I had my opportunities, but regrettably I chose isolation. The divide in the marriage got deeper and deeper until there was no desire to share our burdens. I had hurt her some many times with my ups and downs that hearts built calluses to protect themselves. We tried over and over to save our marriage, only to miss the mark one way or another. After a time a relationship can only take so many punches before we see throwing in the towel as a mercy and not a failure.
How could this not affect the kids? I was in denial, figuring they would be OK, that if we could just get a house, find the right job, have the right set of circumstances we would be finally be at peace. I cannot imagine what they have been through and the amount of strength they demonstrated is awe inspiring. Perhaps one day I’ll earn the right to hear what it was like for them so that I can do my part in the healing process.
Working so so hard for a legacy our children can depend upon and be proud of ends up producing a harvest of coldness and distance. Our kids learn to live life without us. Perhaps we were not consistent with our lives and the kids didn’t know which dad was coming home.
The hope is that we can grow spiritually mature, learning life’s lessons without driving everyone away. Marriages go from hot to cold, polite roommates teamed up for the kids. The children raised by mom and screens. It can feel like a mess.

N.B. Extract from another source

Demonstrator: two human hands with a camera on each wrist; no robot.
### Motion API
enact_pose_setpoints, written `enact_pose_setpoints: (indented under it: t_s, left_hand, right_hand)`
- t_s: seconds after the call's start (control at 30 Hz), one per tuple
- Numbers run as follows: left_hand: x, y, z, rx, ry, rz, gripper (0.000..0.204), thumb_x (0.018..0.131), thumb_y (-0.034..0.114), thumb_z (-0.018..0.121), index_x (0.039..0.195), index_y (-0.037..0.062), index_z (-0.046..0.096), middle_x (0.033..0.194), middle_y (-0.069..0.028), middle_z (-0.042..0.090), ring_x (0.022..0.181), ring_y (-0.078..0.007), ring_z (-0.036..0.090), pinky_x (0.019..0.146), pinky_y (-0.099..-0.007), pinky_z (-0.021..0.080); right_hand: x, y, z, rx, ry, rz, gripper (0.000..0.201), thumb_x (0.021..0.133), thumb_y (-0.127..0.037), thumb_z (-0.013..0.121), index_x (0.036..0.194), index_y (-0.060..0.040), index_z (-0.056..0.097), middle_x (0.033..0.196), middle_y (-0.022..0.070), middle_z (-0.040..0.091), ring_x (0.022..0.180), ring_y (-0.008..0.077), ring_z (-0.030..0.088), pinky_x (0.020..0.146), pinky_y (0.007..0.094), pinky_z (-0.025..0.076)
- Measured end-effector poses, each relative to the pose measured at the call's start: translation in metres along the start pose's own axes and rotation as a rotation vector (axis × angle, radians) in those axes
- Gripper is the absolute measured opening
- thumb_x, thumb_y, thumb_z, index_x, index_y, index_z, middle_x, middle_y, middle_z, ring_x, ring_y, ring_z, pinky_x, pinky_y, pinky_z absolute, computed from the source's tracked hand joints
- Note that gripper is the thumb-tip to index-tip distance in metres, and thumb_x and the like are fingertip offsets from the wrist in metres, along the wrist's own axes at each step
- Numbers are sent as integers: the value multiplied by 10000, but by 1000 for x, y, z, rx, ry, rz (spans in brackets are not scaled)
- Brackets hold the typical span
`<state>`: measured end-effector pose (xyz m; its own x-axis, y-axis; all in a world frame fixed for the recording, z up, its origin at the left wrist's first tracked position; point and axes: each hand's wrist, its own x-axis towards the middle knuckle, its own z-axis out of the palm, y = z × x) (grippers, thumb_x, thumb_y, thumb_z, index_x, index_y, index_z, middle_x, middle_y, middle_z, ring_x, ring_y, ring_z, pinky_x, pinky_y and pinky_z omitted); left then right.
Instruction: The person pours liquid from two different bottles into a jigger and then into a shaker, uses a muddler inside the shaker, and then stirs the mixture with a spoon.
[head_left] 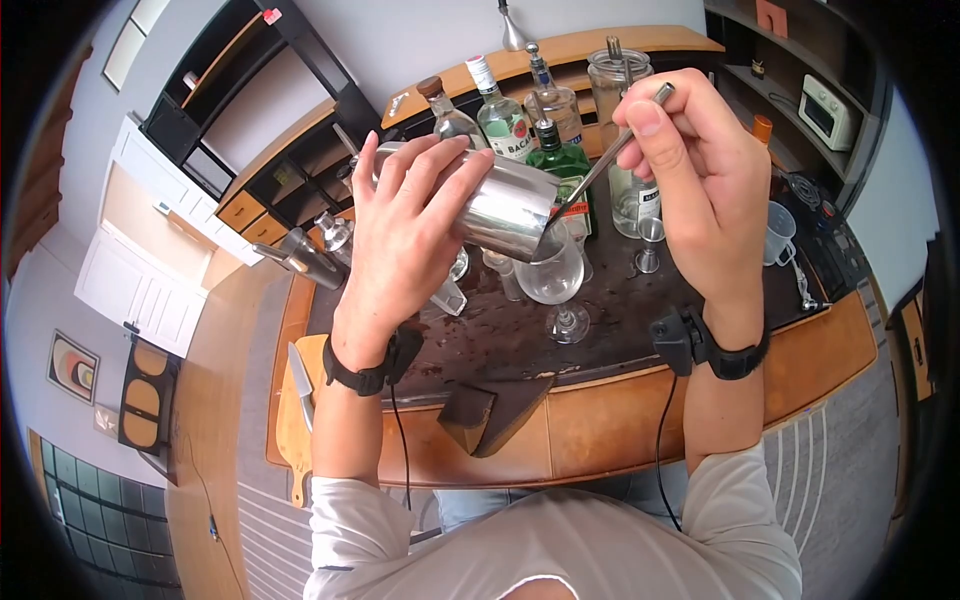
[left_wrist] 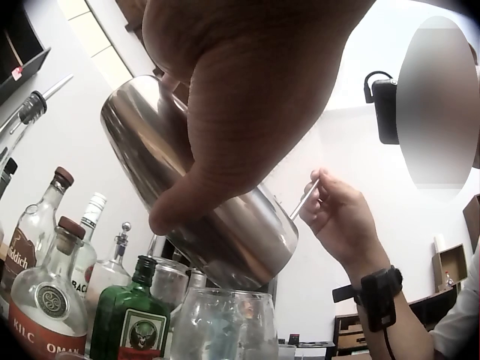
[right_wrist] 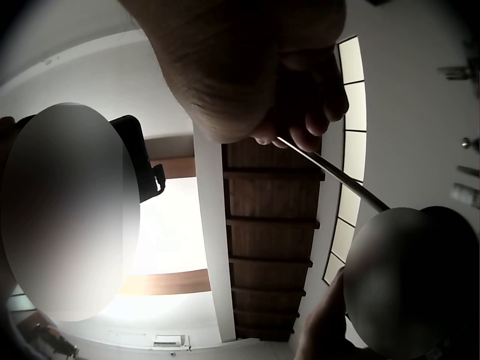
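Note:
In the head view my left hand (head_left: 405,215) grips a shiny metal shaker tin (head_left: 508,208), fingers spread over its side. The tin tips down to the right, its mouth over a stemmed, round-bowled glass (head_left: 553,276) on the dark table. My right hand (head_left: 708,175) is raised and pinches a thin metal bar spoon (head_left: 603,163), which slants down to the tin's mouth. From the left wrist, the tin (left_wrist: 229,232) shows tilted, its lower rim right over the glass (left_wrist: 225,326). The tin's contents are hidden.
Behind the glass stand a green bottle (head_left: 548,160), a Bacardi bottle (head_left: 497,120) and a tall glass jar (head_left: 620,75). A jigger (head_left: 649,240) is to the right. At left, a knife (head_left: 300,375) lies on a wooden cutting board (head_left: 293,430). A plastic jug (head_left: 779,235) stands far right.

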<state>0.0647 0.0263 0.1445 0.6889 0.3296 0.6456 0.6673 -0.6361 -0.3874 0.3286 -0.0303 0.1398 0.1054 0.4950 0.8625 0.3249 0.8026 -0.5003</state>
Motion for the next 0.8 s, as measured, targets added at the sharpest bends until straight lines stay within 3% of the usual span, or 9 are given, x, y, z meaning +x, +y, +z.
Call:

It’s a mess we cannot blame on anyone but ourselves. The hope is that others can see things from our perspective, have some empathy and realize we were just doing our best. I recall learning that about my own parents, learning to live life on the fly as I grew along with them. Adults are young people growing up for the first time just like everyone else.

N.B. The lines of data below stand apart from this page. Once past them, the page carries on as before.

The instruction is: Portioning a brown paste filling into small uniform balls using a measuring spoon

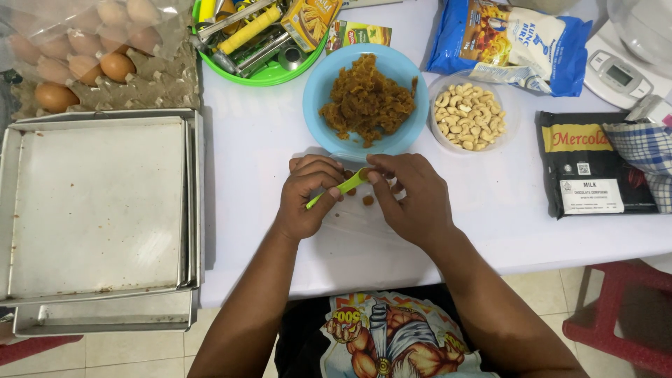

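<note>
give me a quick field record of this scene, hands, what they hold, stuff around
left hand: grip on the handle of a small lime-green plastic spoon
right hand: fingertips at the spoon's bowl, pressing brown filling
in front: round blue plastic bowl heaped with brown shredded filling
right of bowl: clear round tub of cashew nuts
on table by hands: small brown filling balls
left: stacked square metal baking trays
far left: grey carton of brown eggs
surface: white table

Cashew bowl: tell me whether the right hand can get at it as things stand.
Probably yes. The cashew bowl sits just beyond the right hand with only bare table between, though its fingers are busy at the green spoon.
</note>
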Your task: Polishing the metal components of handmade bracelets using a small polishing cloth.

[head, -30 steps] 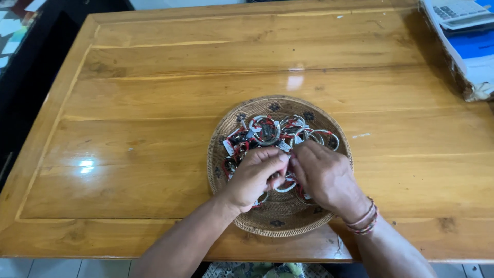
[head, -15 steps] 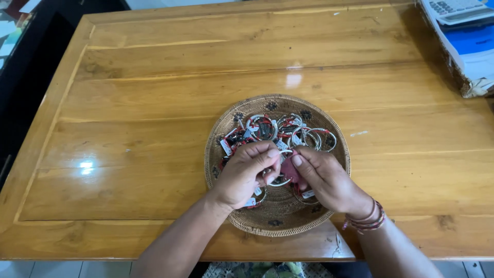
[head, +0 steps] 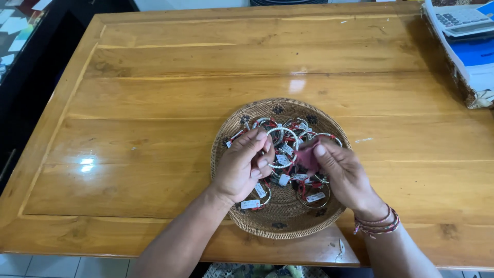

I often weep now when I reflect upon all of this. They are tears of grief and healing, accepting my role in their pain and the realization that I fell far short of what goals I had as a father. The Lord is at work with spiritual surgery, but the wound is sore and deep. It is learning a new way to surrender and depend upon Him for the future. Honesty, open-mindedness, and willingness are essential in accepting my new reality; or at least embrace the reality I had been avoiding.

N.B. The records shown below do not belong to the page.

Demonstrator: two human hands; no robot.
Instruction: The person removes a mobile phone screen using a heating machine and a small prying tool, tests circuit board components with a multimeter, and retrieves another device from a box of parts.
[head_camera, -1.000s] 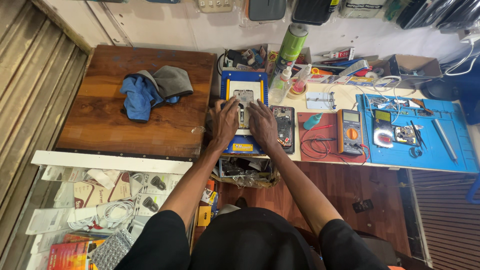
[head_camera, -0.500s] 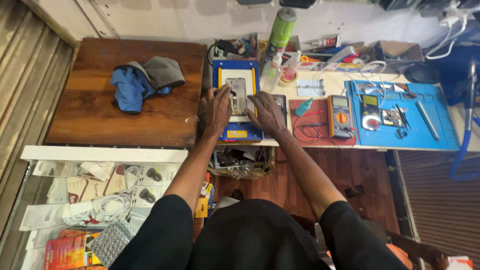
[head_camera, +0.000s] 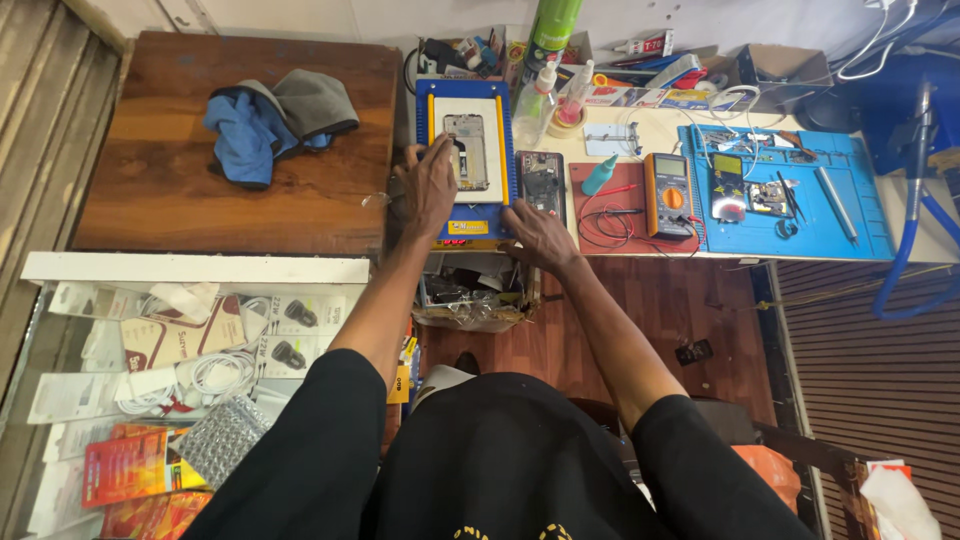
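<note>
Change: half a second ago both hands sat on the phone frame; now the right hand (head_camera: 533, 236) has drawn back toward 5 o'clock, to the front edge of the blue plate (head_camera: 430, 110), and only the left stays by the frame. I judge the two-handed pressing is over and a lighter, one-handed touch is in hand.
Left hand (head_camera: 428, 185): fingers loosely spread, palm down, tips at the left edge of the frame; it grips nothing that I can see.
Right hand: flat and open, fingers splayed, holding nothing; it rests near the dark phone (head_camera: 541, 183).
Phone frame (head_camera: 468, 151): lies flat in the middle of the blue plate, long side running 12 to 6.
Frame to left hand: at about 1 o'clock of the hand, touching or just beside the fingertips; I cannot tell which.
Frame to right hand: at 11 o'clock, clearly apart.
Around: meter (head_camera: 668, 195) at 3 o'clock of the dark phone; blue cloth (head_camera: 245, 135) on the wooden board (head_camera: 150, 190), 9 o'clock of the plate.
</note>
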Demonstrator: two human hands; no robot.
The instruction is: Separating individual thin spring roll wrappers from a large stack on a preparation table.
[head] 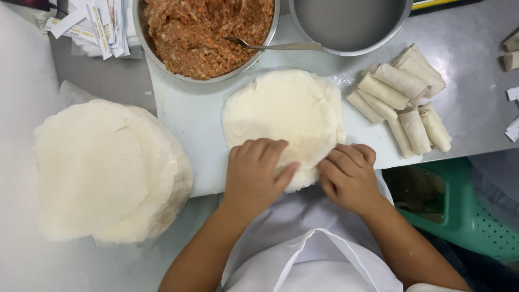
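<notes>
Round white thin wrapper sheet (284, 116): lies flat on the pale rectangular cutting board (184, 116), centred in front of the person; its near edge is lifted and pinched by both hands.

Left hand (254, 176): fingers curled over the wrapper's near edge, thumb pressed to its underside, gripping the sheet.

Right hand (348, 176): fingers bent inward, fingertips touching the same near edge just beside the left thumb, nipping the sheet.

Stack of round white wrappers on clear plastic (108, 170): rests on the metal table (476, 43) at the left, well apart from the hands, partly overlapping the board's left side.

Large round steel bowl of orange-brown minced filling (208, 32): stands at the board's far edge; a metal spoon (275, 46) lies in it, handle pointing right.

Second round steel bowl (348, 24): beside the first, to the right, inside grey and bare.

Pile of pale rolled wrappers, cylinder-shaped (403, 100): heaped on the board's right end, near the flat wrapper but apart from it.

Loose white paper strips (94, 24): far left corner of the table.

Green perforated plastic stool (459, 211): below the table edge, at the right.

White apron (313, 254): worn by the person, below the hands.
</notes>
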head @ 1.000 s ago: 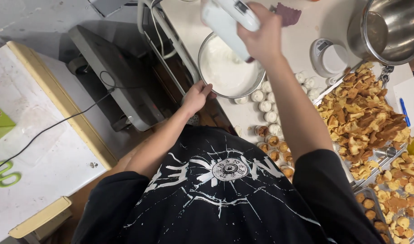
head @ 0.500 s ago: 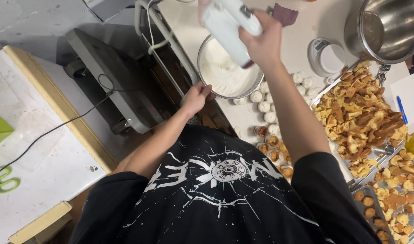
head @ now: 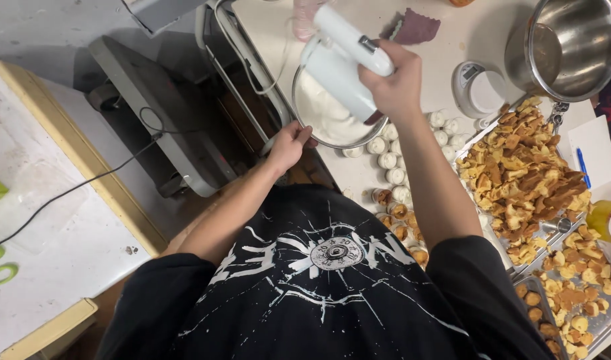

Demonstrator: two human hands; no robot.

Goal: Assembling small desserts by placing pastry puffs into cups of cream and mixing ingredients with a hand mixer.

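Note:
My right hand [head: 395,83] grips the handle of a white electric hand mixer [head: 342,57] held over a metal mixing bowl [head: 304,123] of white cream. The mixer's lower end is hidden in the bowl. My left hand [head: 289,145] rests on the bowl's near rim at the table edge. The mixer's cord [head: 252,73] loops off to the left of the bowl.
Small round white and browned pastries [head: 393,177] lie beside the bowl. Trays of golden pastry pieces [head: 525,173] fill the right side. A large steel pot [head: 569,43], a white kitchen scale [head: 479,90], a purple cloth [head: 415,28] and a yellow tape roll [head: 609,220] stand around.
The mixer has come down from above the bowl into the cream. My left hand has shifted onto the bowl's rim.

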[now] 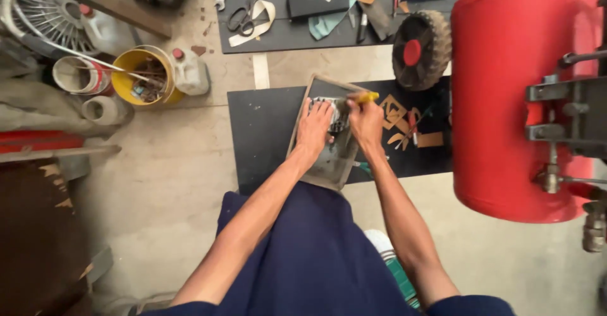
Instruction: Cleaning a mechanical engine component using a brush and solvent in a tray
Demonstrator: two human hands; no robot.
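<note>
The left hand (314, 126) lies flat with its fingers (318, 108) spread and pressed down on a small grey metal part (337, 121), gripping nothing. The right hand (365, 123) is closed around a yellow-handled tool (363, 97), its handle sticking out just past the knuckles; the tip is hidden between the hands, so I cannot tell what it touches. The part sits in a shallow tray (329, 167) directly under both hands, which rests on a black mat (262, 129) on the floor. The part looks partly worked on, judging by the tool set against it, but how much is done cannot be read. Just right of the right fingers lie flat tan cut-outs (395, 115); beyond them a small wheel (420, 49) and a red tank (515, 94). Well left of the left fingers stands a yellow bucket (145, 75).
</note>
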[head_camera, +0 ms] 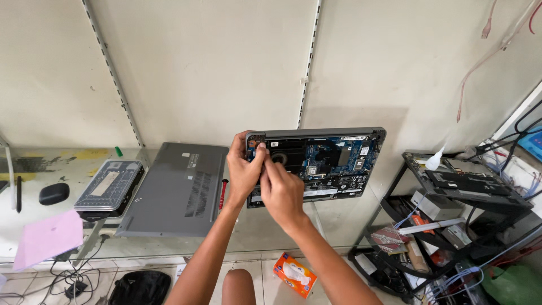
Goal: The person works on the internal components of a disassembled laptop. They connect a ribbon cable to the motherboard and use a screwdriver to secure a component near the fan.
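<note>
My left hand [244, 169] gripped the opened laptop's [333, 161] corner, tilting it upright above the glass table [339, 226] so its insides faced me; my right hand [280, 192] pinched something by the fan.

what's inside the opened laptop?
Inside the opened laptop: a black fan and a blue circuit board. The left hand and right hand cover its left end.

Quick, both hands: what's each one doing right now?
Left hand: closed on the left edge of the opened laptop, holding it.
Right hand: fingers pinched at the laptop's left corner; what they grip cannot be told.
</note>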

There is no need to run anymore, no reason to give up when we operate out of love as God calls us to. Such a love is humble enough to empathize with them, admit my faults, and live in the hope that healing can take place. Joel 2:25-26 offer hope:
“I will repay you for the years the locusts have eaten—
the great locust and the young locust,
the other locusts and the locust swarm—
my great army that I sent among you.
26 You will have plenty to eat, until you are full,
and you will praise the name of the Lord your God,
who has worked wonders for you;
never again will my people be shamed.”
Once Israel saw the truth and turned to the LORD does God promise to restore. He will take everything that stands in the way of himself and us, destroy every arrogant motive, take away every idol in our lives. Being rescued by God can be painful, but better to learn through said pain to be with God in a deeper way, to be truly saved from ourselves. The beautiful axioms of the gospel become even more clear: “humble thyself and you shall be exulted” and “We must lose our lives to save them”. The depth that which we repent is proportional to the heights we can climb.
It is both an exciting and a terrifying reality to depend upon the Lord for our every need in the moment. To believe God will provide for our finances, our families, and our relationships is a quantum leap forward from the arrogance that we can arrange and move life to accommodate us. Today the twin lessons ring true for me: “To thine own self be true” and “Live today on life’s terms”.